TASK OBJECTIVE: Find every line below where the string "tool" shows up, and copy those lines.
═════ DATASET EXTRACT
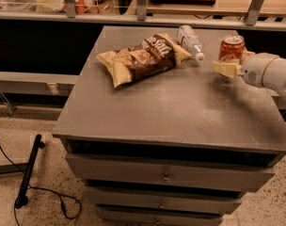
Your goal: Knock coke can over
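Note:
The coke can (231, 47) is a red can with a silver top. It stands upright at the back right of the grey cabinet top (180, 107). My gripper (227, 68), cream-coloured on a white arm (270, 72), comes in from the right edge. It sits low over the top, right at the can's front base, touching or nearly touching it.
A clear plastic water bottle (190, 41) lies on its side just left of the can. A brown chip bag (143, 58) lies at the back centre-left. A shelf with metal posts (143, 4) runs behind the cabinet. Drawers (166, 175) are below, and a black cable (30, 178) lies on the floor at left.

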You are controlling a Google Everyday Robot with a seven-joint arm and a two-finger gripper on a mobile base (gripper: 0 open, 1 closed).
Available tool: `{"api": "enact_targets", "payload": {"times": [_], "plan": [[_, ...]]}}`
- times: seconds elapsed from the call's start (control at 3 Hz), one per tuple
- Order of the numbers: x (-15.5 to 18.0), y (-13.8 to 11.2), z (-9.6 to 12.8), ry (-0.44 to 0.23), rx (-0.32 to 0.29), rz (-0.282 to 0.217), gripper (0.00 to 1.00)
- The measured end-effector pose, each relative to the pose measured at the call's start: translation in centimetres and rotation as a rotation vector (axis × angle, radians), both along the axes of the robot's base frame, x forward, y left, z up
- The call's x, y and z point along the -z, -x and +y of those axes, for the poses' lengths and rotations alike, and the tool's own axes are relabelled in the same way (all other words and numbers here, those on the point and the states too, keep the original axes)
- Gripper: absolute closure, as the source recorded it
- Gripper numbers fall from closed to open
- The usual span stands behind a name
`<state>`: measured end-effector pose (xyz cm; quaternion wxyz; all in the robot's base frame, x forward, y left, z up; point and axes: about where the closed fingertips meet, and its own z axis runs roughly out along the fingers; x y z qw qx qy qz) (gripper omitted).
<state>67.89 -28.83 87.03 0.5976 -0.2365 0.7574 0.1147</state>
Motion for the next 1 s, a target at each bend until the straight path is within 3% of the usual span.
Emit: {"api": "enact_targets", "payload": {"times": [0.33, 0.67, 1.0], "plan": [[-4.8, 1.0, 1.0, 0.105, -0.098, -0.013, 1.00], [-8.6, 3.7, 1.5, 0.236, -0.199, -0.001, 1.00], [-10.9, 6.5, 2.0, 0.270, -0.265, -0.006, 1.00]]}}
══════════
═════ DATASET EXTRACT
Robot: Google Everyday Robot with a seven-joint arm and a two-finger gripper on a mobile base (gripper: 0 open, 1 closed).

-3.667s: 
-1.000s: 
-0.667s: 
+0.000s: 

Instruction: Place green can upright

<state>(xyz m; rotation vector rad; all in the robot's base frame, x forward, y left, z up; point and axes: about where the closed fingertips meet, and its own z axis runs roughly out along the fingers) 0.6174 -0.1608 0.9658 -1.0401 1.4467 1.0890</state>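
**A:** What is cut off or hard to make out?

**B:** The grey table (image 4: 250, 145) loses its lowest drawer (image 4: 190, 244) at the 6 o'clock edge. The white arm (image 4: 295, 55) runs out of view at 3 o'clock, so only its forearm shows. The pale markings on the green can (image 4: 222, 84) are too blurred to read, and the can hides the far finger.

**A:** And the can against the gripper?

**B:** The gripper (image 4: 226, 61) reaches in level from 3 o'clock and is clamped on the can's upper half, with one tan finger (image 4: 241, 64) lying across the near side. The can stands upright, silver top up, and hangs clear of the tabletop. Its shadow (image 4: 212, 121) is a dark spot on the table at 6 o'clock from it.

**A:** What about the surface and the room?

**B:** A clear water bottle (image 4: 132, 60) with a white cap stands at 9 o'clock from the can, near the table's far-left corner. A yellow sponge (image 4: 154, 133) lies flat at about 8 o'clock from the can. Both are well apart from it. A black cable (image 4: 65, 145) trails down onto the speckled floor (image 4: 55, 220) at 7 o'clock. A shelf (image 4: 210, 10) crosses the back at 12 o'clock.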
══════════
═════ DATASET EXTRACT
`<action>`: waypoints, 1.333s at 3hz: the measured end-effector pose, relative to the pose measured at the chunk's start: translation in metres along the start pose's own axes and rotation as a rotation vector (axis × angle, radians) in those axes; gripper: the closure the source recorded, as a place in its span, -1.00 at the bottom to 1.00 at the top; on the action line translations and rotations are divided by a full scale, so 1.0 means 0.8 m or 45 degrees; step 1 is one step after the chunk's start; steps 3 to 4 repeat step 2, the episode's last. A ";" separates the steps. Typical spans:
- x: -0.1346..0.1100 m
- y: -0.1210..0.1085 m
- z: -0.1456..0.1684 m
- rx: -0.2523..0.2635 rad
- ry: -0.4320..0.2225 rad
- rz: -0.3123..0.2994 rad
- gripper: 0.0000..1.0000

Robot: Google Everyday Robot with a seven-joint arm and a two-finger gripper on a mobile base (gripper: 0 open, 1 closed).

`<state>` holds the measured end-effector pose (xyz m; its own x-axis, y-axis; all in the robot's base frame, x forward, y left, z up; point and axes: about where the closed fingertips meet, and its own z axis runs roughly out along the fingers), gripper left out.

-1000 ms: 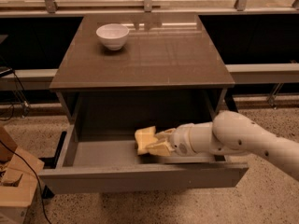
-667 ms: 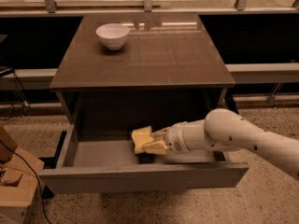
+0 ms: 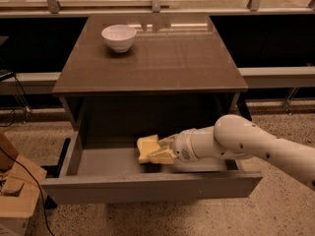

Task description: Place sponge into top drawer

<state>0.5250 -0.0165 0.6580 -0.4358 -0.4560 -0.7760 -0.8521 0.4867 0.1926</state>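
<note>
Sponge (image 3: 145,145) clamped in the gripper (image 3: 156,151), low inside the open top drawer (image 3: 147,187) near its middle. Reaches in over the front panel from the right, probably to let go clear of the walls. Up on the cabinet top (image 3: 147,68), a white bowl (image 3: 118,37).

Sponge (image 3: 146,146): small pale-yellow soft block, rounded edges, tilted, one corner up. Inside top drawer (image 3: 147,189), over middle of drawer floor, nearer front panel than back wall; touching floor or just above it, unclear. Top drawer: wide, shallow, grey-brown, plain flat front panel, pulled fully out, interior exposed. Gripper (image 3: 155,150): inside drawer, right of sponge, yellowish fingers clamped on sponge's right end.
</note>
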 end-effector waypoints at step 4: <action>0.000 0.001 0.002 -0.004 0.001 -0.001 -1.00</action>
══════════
SOLUTION FOR THIS EXERCISE:
Available tool: `{"api": "enact_targets", "payload": {"times": [_], "plan": [[_, ...]]}}`
- The call's x, y and z point along the -z, -x and +y of those axes, for the poses' lengths and rotations alike, and the tool's own axes are relabelled in the same way (all other words and numbers here, those on the point and the states too, keep the original axes)

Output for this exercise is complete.